The growers contacted us in need of a quick solution for a caterpillar infestation they had. Their fields were located too close to an airport so an airplane couldn’t be used.
They had just experienced several weeks of continued rainfall so the fields were too muddy for a ground rig.
The insecticide they had used in the past left their applicator’s lips feeling numb so none of their workers wanted to backpack spray it (and understandably so). Our drone sprayer was the only viable solution for their situation.
It’s really fun to see just how flexible our drone sprayer is.
There are some overarching trends where our solution is being used, but since this technology is so new, we are creating different solutions for many different use cases.
Any situation where a grower has been used to deciding to spray an entire field when they only in fact needed to spray targeted areas are making substantial differences for their input costs and profitability.
What are the company’s plans for the future?
Our near term priorities are to work on approval for swarming and then BVLOS exemptions from the FAA.
With those granted, we can continue to change the game of agricultural spraying and the regulatory landscape would align with where our technology capabilities already exist.
Aside from the regulatory side of things, we are planning to continue to build and refine our technology. Electrostatics will be added to our drone sprayers soon, which will enhance the area we can cover per flight.
We have several other advancements with our technology that we are currently either prototyping or testing that will be revealed once intellectual property protection is filed.
Currently we are selling these drones very quickly. Our plan is to eventually be a service-based business, but right now we are working to get as many drones out into the field and working as possible so we can provide services in all the places they are needed.
With the current regulation limiting drone gross weight to 55 pounds and fungicide label requirements of a minimum of two gal/acre, how will the drone be effective in a typical Iowa cornfield carrying only an acre or two of product at best and still remain within eyesight of the operator?

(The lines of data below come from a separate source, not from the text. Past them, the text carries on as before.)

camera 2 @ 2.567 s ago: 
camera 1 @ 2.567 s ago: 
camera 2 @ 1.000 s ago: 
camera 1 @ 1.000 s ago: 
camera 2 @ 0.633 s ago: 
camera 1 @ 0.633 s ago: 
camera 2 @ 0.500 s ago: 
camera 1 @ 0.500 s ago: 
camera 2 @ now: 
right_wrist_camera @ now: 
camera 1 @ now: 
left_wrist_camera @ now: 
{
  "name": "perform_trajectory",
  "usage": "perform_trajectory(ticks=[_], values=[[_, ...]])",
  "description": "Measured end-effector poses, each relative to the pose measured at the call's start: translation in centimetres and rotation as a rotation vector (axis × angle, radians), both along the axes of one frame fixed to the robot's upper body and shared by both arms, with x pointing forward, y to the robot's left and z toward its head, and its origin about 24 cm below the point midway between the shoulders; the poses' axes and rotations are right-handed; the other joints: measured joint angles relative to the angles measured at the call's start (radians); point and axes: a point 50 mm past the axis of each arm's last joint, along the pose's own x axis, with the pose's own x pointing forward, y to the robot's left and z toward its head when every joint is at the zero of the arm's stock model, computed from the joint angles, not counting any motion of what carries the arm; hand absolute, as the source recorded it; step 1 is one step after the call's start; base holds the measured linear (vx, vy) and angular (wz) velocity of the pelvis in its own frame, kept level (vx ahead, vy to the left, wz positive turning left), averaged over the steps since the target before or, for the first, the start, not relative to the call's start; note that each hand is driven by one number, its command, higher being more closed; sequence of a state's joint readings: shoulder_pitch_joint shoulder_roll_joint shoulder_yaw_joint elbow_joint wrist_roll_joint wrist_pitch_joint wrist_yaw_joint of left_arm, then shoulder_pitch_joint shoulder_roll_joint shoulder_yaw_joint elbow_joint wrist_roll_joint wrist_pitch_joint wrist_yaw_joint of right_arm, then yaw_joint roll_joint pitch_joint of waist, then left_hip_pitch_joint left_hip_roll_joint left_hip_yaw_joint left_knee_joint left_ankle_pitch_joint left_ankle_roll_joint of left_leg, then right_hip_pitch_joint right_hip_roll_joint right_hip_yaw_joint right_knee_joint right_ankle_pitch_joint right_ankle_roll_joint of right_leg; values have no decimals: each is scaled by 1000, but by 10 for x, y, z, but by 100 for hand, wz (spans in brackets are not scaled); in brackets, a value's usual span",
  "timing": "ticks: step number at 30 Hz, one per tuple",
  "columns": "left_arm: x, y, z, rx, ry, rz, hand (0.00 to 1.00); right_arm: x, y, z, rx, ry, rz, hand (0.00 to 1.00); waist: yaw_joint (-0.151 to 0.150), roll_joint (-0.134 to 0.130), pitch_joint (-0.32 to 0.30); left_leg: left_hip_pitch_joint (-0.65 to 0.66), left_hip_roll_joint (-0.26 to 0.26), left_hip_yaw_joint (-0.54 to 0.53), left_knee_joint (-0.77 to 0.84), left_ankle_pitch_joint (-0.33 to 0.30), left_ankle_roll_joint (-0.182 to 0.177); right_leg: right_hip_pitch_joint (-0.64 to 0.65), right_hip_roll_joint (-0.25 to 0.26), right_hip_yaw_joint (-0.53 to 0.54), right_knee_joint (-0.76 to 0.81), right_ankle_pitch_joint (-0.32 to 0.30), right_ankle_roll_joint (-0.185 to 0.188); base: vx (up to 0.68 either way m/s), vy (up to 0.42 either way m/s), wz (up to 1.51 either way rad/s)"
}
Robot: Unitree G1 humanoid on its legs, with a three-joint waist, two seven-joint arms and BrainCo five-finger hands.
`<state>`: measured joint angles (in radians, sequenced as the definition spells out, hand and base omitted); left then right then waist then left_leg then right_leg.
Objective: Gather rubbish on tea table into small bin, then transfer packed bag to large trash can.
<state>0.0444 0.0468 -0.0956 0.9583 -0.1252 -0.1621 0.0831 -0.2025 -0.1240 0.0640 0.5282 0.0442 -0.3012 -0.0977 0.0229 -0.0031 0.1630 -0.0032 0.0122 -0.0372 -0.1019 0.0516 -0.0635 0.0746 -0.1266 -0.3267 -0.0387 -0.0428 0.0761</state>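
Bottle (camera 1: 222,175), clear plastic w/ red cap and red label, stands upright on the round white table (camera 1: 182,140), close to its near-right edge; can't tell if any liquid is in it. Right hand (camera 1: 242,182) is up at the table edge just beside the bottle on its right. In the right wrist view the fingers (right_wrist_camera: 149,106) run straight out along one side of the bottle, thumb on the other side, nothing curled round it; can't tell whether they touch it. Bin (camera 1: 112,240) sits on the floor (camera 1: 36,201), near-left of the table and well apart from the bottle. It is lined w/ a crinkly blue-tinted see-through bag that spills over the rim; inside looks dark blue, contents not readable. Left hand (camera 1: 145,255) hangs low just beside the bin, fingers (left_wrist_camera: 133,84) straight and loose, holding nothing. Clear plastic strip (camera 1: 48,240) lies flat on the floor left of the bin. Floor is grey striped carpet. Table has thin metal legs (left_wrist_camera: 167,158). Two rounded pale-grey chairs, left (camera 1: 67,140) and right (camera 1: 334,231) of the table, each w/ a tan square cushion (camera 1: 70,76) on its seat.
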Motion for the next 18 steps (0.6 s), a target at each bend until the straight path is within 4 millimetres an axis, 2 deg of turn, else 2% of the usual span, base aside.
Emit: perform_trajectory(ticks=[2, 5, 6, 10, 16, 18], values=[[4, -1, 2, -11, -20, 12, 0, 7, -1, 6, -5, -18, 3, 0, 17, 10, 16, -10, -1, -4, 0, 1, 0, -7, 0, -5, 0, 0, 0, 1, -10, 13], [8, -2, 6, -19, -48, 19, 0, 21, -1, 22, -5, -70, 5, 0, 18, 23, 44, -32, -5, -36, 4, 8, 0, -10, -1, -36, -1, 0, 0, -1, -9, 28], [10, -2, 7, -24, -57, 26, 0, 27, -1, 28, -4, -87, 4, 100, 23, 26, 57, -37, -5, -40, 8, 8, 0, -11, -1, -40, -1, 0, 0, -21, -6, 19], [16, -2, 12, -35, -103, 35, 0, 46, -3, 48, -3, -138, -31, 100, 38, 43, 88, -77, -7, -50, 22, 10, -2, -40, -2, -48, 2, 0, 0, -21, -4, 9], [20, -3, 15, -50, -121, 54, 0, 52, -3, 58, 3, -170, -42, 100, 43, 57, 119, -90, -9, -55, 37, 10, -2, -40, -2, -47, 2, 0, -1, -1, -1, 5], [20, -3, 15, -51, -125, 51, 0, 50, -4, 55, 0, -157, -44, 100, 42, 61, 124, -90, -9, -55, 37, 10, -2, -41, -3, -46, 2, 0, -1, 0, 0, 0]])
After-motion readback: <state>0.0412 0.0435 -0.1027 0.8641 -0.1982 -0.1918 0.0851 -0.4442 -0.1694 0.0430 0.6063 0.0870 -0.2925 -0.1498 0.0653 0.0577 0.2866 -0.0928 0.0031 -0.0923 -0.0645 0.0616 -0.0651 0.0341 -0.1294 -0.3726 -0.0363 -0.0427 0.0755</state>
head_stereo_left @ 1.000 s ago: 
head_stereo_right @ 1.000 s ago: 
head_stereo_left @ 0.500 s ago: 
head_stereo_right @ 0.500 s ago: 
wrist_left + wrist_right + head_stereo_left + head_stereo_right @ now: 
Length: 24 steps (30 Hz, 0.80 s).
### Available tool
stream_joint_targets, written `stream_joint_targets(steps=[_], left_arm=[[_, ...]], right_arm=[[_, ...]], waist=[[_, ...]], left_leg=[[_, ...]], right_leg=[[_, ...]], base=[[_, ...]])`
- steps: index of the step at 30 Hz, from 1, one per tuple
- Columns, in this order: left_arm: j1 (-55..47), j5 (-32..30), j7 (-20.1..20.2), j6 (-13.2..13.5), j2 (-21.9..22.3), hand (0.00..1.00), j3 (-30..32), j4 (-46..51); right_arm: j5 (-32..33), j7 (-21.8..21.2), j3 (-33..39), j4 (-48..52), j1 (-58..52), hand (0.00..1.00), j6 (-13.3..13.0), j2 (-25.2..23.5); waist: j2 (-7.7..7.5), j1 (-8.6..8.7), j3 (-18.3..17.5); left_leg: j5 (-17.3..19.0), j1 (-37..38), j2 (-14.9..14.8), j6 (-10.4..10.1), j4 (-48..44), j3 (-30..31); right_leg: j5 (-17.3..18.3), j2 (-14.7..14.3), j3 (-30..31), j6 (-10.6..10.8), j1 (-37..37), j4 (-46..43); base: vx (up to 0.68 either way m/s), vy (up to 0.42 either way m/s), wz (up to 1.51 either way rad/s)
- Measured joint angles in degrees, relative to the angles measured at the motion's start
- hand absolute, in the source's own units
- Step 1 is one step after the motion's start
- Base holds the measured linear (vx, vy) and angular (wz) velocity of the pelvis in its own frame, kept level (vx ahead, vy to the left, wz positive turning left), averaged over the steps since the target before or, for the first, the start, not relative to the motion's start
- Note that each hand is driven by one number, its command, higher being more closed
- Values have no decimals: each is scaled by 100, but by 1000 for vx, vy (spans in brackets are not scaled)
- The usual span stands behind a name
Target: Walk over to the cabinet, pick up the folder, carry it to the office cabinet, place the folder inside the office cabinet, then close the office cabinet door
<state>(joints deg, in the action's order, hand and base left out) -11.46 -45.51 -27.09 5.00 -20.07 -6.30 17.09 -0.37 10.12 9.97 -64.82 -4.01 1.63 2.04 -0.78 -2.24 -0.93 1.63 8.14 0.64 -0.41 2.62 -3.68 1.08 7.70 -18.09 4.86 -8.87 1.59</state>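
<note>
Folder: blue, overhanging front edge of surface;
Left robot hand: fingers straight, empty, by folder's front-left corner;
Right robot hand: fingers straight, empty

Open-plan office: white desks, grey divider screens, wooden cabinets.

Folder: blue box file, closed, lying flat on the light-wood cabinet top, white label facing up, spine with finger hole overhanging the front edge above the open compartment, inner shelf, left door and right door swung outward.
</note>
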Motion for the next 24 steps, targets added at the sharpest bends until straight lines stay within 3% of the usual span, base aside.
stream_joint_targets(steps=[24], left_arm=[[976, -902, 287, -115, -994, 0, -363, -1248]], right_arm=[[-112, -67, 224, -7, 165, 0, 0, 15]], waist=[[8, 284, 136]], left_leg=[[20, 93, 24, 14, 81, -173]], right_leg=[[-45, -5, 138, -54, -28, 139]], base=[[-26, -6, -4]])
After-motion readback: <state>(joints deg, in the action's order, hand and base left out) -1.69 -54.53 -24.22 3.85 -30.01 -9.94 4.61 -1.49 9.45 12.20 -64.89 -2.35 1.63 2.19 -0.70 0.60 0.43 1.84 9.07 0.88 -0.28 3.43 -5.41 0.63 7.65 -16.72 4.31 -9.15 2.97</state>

That’s a great question and it requires a bit of a mind shift from how fungicides are applied currently.
Rantizo can cover over 100 acres/day. With upgrades that should be available in a few months, it will be ~130-150 acres/day.
When we can swarm with 3 or 5 drones, it will be ~400-600 acres/day. The small tank isn’t ideal, but we can adapt to that standard and still be able to cover a competitive amount of acreage. It’s important to us to stay below the regulatory threshold so that we can train anyone to use our products. The drone will end up making multiple trips, but that’s fine- it’s a drone that will do what you program it to.
Do you have any personal expectation for the drone industry in the Agriculture domain?
In agriculture, you ultimately have to deliver materials, whether those are seeds, products, chemicals or anything else. Drones can now do that efficiently and affordably.
We’ve already seen drones used heavily on the imagery and data gathering side of the business.
Rantizo can integrate with those and be precise in applying the needed materials right where they are desired.
From there, drones applications could do anything from cover crop seeding to beneficial insect releases, to agrochemical spraying. My expectation is that the perception of drones for agriculture will shift from the notion of toys to tools…I’m already seeing this.
Is there a piece of software, hardware, or even regulatory measures you think could help move the industry forward at a faster pace?
Most definitely rural broadband. In order for technologies to work the way they are intended to, connectivity is key. I’ve already touched on swarming, which will be a game-changer.